EMP_ID FIRST_NAME LAST_NAME
10100 Marcos Bisset
10101 Kate Perez
10102 Carlos Casco

select * from payment history;

EMP_ID PAY_TYPE AMT_PAID PAY_DATED
10100 monthly pay 12000 02-FEB-18
10101 monthly pay 2800 02-FEB-18
10102 monthly pay 1900 02-MAR-18
10101 bonus 1500 08-MAR-18
10102 adjustment 124 10-MAR-18

Please give answer using With Clause ( I got the question from internet .. but I am unable to solve this question

CodePudding user response:

To find the salary for march and the average previous salary you can sum the salary for each employee and month and then use conditional aggregation:

SELECT MAX(e.first_name) AS first_name,
       MAX(e.last_name) AS last_name,
       SUM(CASE WHEN month = DATE '2018-03-01' THEN pay END) AS march_pay,
       AVG(CASE WHEN month < DATE '2018-03-01' THEN pay END) AS avg_previous_pay
FROM   emp1 e
       INNER JOIN (
         SELECT emp_id,
                TRUNC(pay_dated, 'MM') AS month,
                SUM(amt_paid) AS pay
         FROM   payment_history
         GROUP BY emp_id,
                TRUNC(pay_dated, 'MM')
       ) p
       ON e.emp_id = p.emp_id
GROUP BY e.emp_id

Which, for the sample data:

CREATE TABLE emp1 (EMP_ID, FIRST_NAME, LAST_NAME) AS
SELECT 10100, 'Marcos', 'Bisset' FROM DUAL UNION ALL
SELECT 10101, 'Kate',   'Perez'  FROM DUAL UNION ALL
SELECT 10102, 'Carlos', 'Casco'  FROM DUAL;

CREATE TABLE payment_history (EMP_ID, PAY_TYPE, AMT_PAID, PAY_DATED) AS
SELECT 10100, 'monthly pay', 12000, DATE '2018-02-02' FROM DUAL UNION ALL
SELECT 10101, 'monthly pay',  2800, DATE '2018-02-02' FROM DUAL UNION ALL
SELECT 10102, 'monthly pay',  1900, DATE '2018-03-02' FROM DUAL UNION ALL
SELECT 10101, 'bonus',        1500, DATE '2018-03-08' FROM DUAL UNION ALL
SELECT 10102, 'adjustment',    124, DATE '2018-03-10' FROM DUAL;

Outputs:

FIRST_NAME LAST_NAME MARCH_PAY AVG_PREVIOUS_PAY
Marcos Bisset null 12000
Kate Perez 1500 2800
Carlos Casco 2024 null

To then find the employee with the higher salary in march than their previous average salary, you can use a HAVING clause:

SELECT MAX(e.first_name) AS first_name,
       MAX(e.last_name) AS last_name
FROM   emp1 e
       INNER JOIN (
         SELECT emp_id,
                TRUNC(pay_dated, 'MM') AS month,
                SUM(amt_paid) AS pay
         FROM   payment_history
         GROUP BY emp_id,
                TRUNC(pay_dated, 'MM')
       ) p
       ON e.emp_id = p.emp_id
GROUP BY e.emp_id
HAVING SUM(CASE WHEN month = DATE '2018-03-01' THEN pay END)
        > AVG(CASE WHEN month < DATE '2018-03-01' THEN pay END)
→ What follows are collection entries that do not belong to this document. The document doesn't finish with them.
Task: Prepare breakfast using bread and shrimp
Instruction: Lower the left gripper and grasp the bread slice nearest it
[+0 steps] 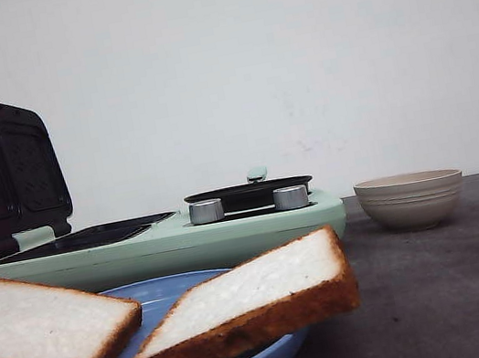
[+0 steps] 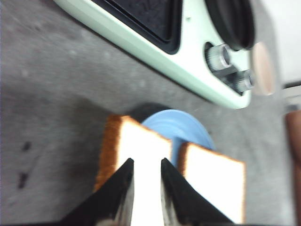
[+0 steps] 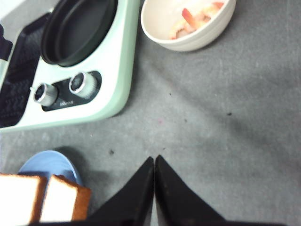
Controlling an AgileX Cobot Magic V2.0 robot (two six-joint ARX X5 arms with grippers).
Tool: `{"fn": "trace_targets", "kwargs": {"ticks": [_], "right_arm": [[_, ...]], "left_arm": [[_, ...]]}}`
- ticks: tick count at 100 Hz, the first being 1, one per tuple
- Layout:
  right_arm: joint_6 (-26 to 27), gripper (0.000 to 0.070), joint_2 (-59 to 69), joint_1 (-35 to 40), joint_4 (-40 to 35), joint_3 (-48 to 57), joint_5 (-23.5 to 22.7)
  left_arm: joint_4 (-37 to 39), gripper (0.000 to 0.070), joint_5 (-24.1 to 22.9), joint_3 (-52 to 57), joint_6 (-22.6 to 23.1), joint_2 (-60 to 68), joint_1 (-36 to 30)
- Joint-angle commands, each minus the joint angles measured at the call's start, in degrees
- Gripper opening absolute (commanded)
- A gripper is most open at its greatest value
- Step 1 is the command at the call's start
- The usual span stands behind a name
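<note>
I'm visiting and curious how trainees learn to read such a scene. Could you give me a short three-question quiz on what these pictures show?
1. True or false: the lid of the green breakfast maker is closed.
2. Multiple choice: where do the two bread slices lie? A) in the black pan B) on the blue plate C) in the bowl
3. Fill in: the right pincer hangs over bare table with its fingers ____, while the left pincer hangs open over a slice.

Key
1. False: the lid stands raised.
2. B.
3. Shut. The bowl, seen from the right wrist, holds shrimp.
</note>
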Motion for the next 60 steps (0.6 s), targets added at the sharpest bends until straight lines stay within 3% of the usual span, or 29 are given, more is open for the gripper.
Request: {"fn": "trace_targets", "kwargs": {"ticks": [1, 32, 39, 52, 60], "right_arm": [[-1.2, 0.0000, 0.2, 0.0, -0.6, 0.9, -0.2], [-7.1, 0.0000, 0.2, 0.0, -7.8, 0.9, 0.5], [-7.0, 0.0000, 0.2, 0.0, -8.1, 0.9, 0.5], [-7.0, 0.0000, 0.2, 0.0, -8.1, 0.9, 0.5], [-7.0, 0.0000, 0.2, 0.0, -8.1, 0.9, 0.5]], "left_arm": [[-3.8, 0.0014, -1.8, 3.2, 6.9, 1.9, 0.0], [-16.7, 0.0021, -3.3, 7.5, 14.4, 8.4, -1.1], [-17.3, 0.0067, -3.2, 7.5, 15.4, 9.5, -1.9], [-17.2, 0.0281, -2.3, 7.5, 15.5, 10.7, -3.6], [-17.0, 0.0291, -2.3, 7.5, 15.5, 11.6, -4.7]]}}
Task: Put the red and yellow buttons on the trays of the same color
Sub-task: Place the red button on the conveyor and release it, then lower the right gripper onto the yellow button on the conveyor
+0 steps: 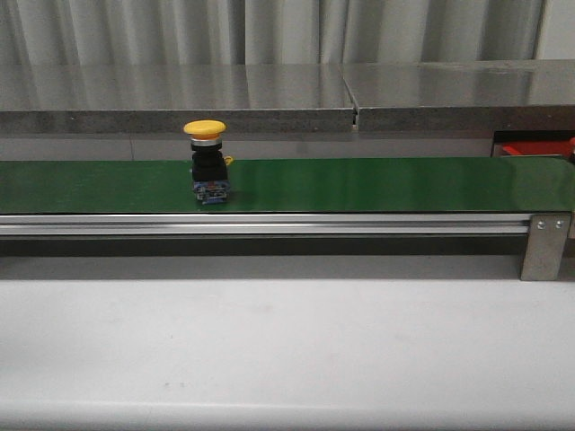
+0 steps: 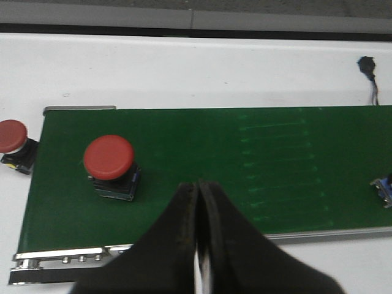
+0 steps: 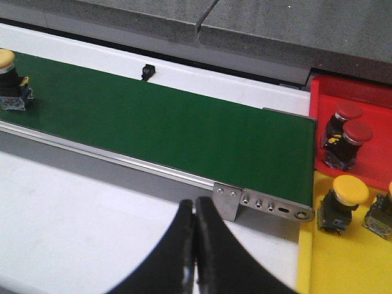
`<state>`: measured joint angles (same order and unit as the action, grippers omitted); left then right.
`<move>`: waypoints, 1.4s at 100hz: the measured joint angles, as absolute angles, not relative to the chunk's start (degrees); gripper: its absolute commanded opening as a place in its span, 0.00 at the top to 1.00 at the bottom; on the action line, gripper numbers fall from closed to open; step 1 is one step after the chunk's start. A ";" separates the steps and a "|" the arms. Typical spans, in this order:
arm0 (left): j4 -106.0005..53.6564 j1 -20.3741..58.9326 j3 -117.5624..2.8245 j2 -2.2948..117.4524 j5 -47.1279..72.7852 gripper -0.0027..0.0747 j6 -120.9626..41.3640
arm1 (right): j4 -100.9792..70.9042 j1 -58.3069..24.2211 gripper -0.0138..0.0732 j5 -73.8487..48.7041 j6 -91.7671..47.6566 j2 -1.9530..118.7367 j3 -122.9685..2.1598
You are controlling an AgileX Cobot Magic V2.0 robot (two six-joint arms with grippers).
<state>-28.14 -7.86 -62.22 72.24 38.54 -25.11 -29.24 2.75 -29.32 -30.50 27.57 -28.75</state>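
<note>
A yellow button (image 1: 206, 129) stands upright on the green belt (image 1: 377, 184), left of centre; the right wrist view shows it (image 3: 7, 61) at the belt's far end. In the left wrist view a red button (image 2: 109, 158) sits on the belt (image 2: 245, 165) near its end, just beyond my left gripper (image 2: 198, 185), which is shut and empty. A second red button (image 2: 12, 136) lies off the belt end. My right gripper (image 3: 195, 203) is shut and empty over the white table. The red tray (image 3: 331, 92) holds two red buttons (image 3: 358, 132). The yellow tray (image 3: 343, 263) holds yellow buttons (image 3: 350, 190).
A metal rail and end bracket (image 1: 545, 244) run along the belt's near side. A grey counter (image 1: 269, 94) stands behind the belt. A small black sensor (image 3: 147, 71) sits on the far side of the belt. White tabletop (image 1: 287, 350) lies in front.
</note>
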 measured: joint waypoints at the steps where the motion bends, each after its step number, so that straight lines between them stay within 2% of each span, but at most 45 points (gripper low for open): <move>1: -28.14 -7.61 -61.99 71.69 38.44 0.99 -25.11 | -29.24 2.75 0.92 -29.32 -30.50 27.57 -28.75; 26: -22.82 0.65 -54.81 63.31 34.05 0.99 -21.13 | -29.24 2.75 0.92 -29.32 -30.50 27.57 -28.75; 56: -15.36 5.03 -48.43 54.11 32.50 0.99 -12.38 | -29.92 2.75 0.92 -30.03 -30.50 27.57 -28.75; 94: -16.36 5.67 -40.69 39.99 32.58 0.99 -11.44 | -29.99 2.75 0.92 -30.04 -30.50 27.57 -28.75; 140: -17.07 5.79 -35.93 32.72 35.70 0.99 -11.35 | -29.99 2.75 0.92 -30.53 -30.50 31.11 -30.26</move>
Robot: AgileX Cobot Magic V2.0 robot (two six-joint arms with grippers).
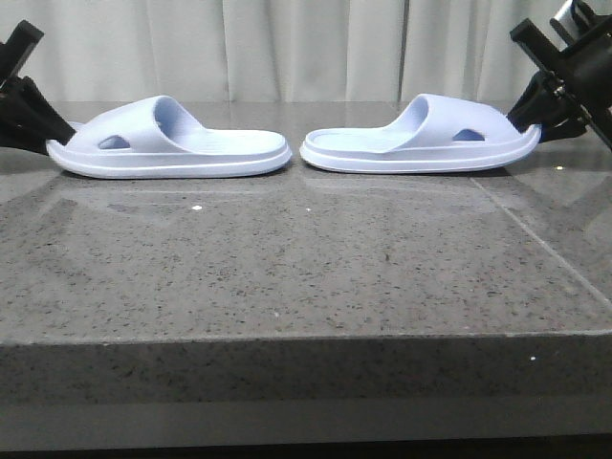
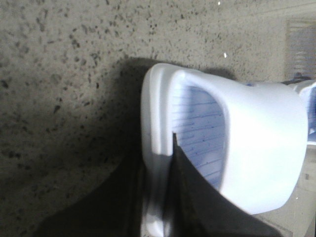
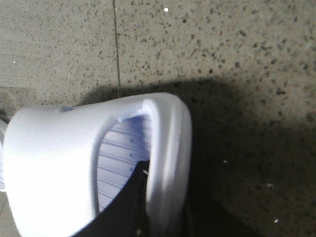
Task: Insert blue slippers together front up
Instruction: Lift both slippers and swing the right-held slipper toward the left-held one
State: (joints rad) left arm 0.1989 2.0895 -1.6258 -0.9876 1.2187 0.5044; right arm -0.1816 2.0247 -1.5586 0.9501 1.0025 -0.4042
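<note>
Ribbed, thick-soled foam blue slippers [image 1: 172, 143] lie on speckled granite table [image 1: 306, 277].

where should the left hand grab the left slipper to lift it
At the toe-end sole rim of the left slipper, coming from the outer left side. That edge is thin enough to pinch, with one finger inside on the footbed under the strap. The left hand already sits there.

Pale blue on speckled grey

Both blue slippers [image 1: 172, 143] [image 1: 421, 142] are pale lavender-blue with ribbed footbeds; the tabletop [image 1: 306, 277] is dark grey stone flecked black and white; black arms sit at the upper corners; the curtain [image 1: 287, 48] behind is off-white.
</note>
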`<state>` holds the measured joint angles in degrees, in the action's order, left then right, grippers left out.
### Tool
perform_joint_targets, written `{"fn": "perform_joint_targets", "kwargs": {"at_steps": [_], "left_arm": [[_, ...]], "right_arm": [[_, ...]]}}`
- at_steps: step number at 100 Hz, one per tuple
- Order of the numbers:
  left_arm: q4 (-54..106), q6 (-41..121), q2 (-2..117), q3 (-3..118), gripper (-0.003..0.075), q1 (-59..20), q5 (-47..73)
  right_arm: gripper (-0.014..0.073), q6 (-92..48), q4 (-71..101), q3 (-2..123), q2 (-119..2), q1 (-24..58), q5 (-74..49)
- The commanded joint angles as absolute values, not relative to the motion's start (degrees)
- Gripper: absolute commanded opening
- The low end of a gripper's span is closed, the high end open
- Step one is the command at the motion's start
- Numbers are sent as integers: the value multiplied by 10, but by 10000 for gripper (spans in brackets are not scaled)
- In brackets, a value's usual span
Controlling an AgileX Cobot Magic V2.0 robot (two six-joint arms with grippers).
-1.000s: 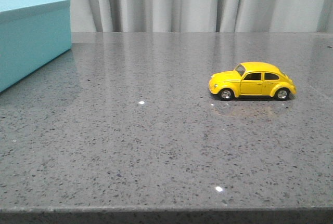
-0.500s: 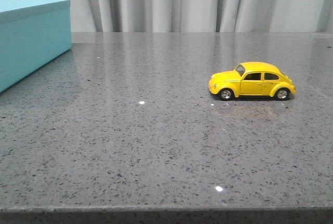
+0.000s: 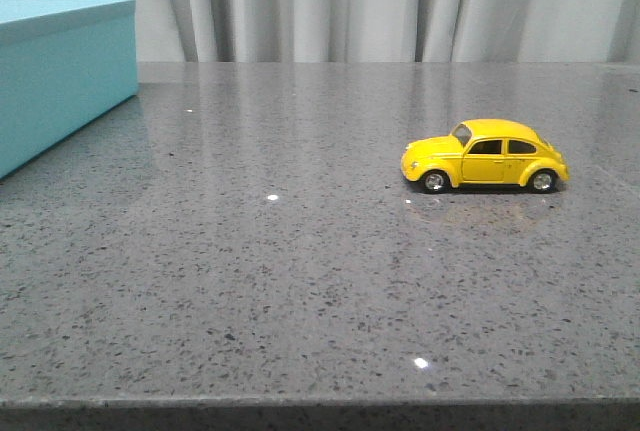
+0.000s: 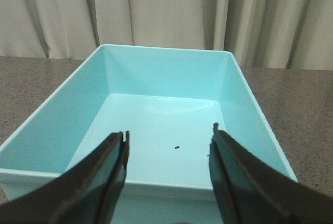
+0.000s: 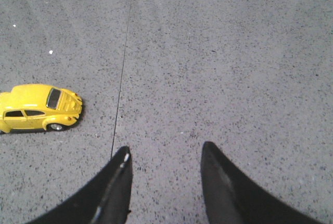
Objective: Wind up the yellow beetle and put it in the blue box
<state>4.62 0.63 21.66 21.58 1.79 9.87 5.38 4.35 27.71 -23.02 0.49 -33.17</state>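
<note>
While the yellow beetle (image 3: 485, 155) is sitting untouched on the table (image 3: 300, 281), well apart from the blue box (image 3: 60, 71), I'm holding the right gripper (image 5: 164, 169) wide and empty nearby; the left gripper (image 4: 169, 154) is gaping over the box. I'm worrying a glancing touch rolls it away.

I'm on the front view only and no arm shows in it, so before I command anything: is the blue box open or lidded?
Observer: Open. The left wrist view looks straight into the blue box, no lid on it.
Operator: Anything inside?
Observer: Only one tiny dark speck on its floor.
Operator: Where are the left fingers?
Observer: The left gripper is open, in front of the box's near wall.
Operator: And the right arm?
Observer: The right gripper is open over bare table, holding nothing; the yellow beetle sits off to one side, untouched.
</note>
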Motion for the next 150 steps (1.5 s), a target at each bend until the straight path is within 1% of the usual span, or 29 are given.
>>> {"fn": "perform_joint_targets", "kwargs": {"at_steps": [1, 10, 19, 34, 55, 65, 80, 88, 105, 135, 150], "left_arm": [[53, 0, 225, 236, 355, 19, 47], [53, 0, 225, 236, 355, 19, 45], [53, 0, 225, 236, 355, 19, 35], [53, 0, 225, 236, 355, 19, 33], [53, 0, 225, 236, 355, 19, 33], [53, 0, 225, 236, 355, 19, 33], [53, 0, 225, 236, 355, 19, 32], [53, 0, 225, 236, 355, 19, 32], [53, 0, 225, 236, 355, 19, 33], [53, 0, 225, 236, 355, 19, 33], [53, 0, 225, 236, 355, 19, 33]], "right_arm": [[320, 53, 49, 298, -239, 2, -269], [320, 53, 49, 305, -243, 2, -249], [320, 53, 50, 330, -262, 2, -285], [320, 53, 58, 386, -331, 2, -348], [330, 53, 85, 448, -434, 2, -392], [370, 53, 85, 480, -482, 2, -420], [497, 53, 85, 525, -540, 5, -436], [532, 53, 85, 551, -568, 16, -463], [530, 60, 85, 613, -627, 57, -518], [528, 140, 73, 708, -718, 136, -567], [484, 180, 46, 728, -754, 169, -580]]}}
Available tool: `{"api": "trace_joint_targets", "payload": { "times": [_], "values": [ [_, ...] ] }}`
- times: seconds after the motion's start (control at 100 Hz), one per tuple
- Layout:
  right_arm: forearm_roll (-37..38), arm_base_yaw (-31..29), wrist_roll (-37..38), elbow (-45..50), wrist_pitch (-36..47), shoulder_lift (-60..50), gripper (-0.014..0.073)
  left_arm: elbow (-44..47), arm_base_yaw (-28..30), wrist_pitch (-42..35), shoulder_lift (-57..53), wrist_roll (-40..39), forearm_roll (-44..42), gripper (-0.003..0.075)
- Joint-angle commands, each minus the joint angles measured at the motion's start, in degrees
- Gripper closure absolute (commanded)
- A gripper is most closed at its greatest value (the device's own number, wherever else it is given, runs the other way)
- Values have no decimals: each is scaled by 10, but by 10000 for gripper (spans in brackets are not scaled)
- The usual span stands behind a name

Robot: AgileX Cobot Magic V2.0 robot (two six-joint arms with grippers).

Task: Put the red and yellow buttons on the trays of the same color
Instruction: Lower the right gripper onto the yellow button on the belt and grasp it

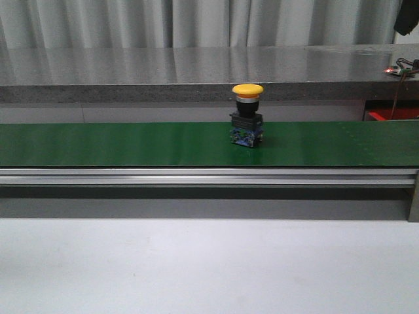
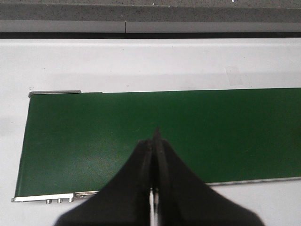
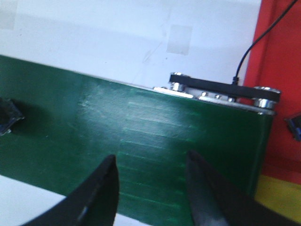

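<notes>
A yellow button (image 1: 247, 114) with a black body and blue base stands upright on the green conveyor belt (image 1: 131, 144), near the middle of the front view. Only a dark edge of the yellow button (image 3: 9, 117) shows in the right wrist view. My right gripper (image 3: 151, 162) hangs open over the belt's end with nothing between its fingers. A red tray (image 3: 277, 70) and a yellow tray (image 3: 277, 200) lie just past that end. My left gripper (image 2: 154, 136) is shut and empty above the belt's other end. No red button is in view.
A grey stone counter (image 1: 196, 72) runs behind the belt, with curtains beyond. The belt has an aluminium rail (image 1: 196, 175) along its front. A black bracket with a cable (image 3: 223, 87) sits at the belt's right end. White tabletop (image 1: 196, 268) lies in front.
</notes>
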State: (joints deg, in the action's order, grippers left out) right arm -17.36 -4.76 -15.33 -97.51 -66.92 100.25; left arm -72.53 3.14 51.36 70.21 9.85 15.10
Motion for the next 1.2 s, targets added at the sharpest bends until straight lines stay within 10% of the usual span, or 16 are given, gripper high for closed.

Which outputs no rows as you can see from the previous data that Employees either have a higher average previous pay or they had no pay in one of the months; to get a result you need a larger data set where there is a row that actually matches the requirements.


Requiring a WITH clause is an artificial requirement that is not necessary to solve the problem; if you really must use it (you do not need to) then move the sub-query from the INNER JOIN into a sub-query factoring clause:

WITH avg_pay (emp_id, month, pay) AS (
  <sub-query>
)
SELECT ...
FROM   emp1 e
       INNER JOIN avg_pay p
       ON ...

fiddle

CodePudding user response:

Here's one option, step-by-step. Read comments within code.

with 
avg_sal as
  -- average salary per each employee
  (select emp_id, 
          avg(amt_paid) avg_sal
   from payment_history
   group by emp_id
  ),
march_sal as
  -- salary employee earned in March 2018
  (select emp_id, 
          amt_paid
   from payment_history
   where to_char(pay_dated, 'yyyymm') = '201803'
  )
select e.first_name
from emp1 e join avg_sal a on a.emp_id = e.emp_id
            join march_sal m on m.emp_id = e.emp_id
where m.amt_paid > a.avg_sal;

WHERE clause in march_sal CTE might need to be rewritten if there's an index on pay_dated column, as applying to_char function to it (the column) won't use that index. In that case, you'd use

WHERE pay_dated >= date '2018-03-01'
  AND pay_dated <  date '2018-04-01'

On the other hand, you might have a function-based index on to_char(pay_dated, 'yyyymm') - in that case, leave it as is.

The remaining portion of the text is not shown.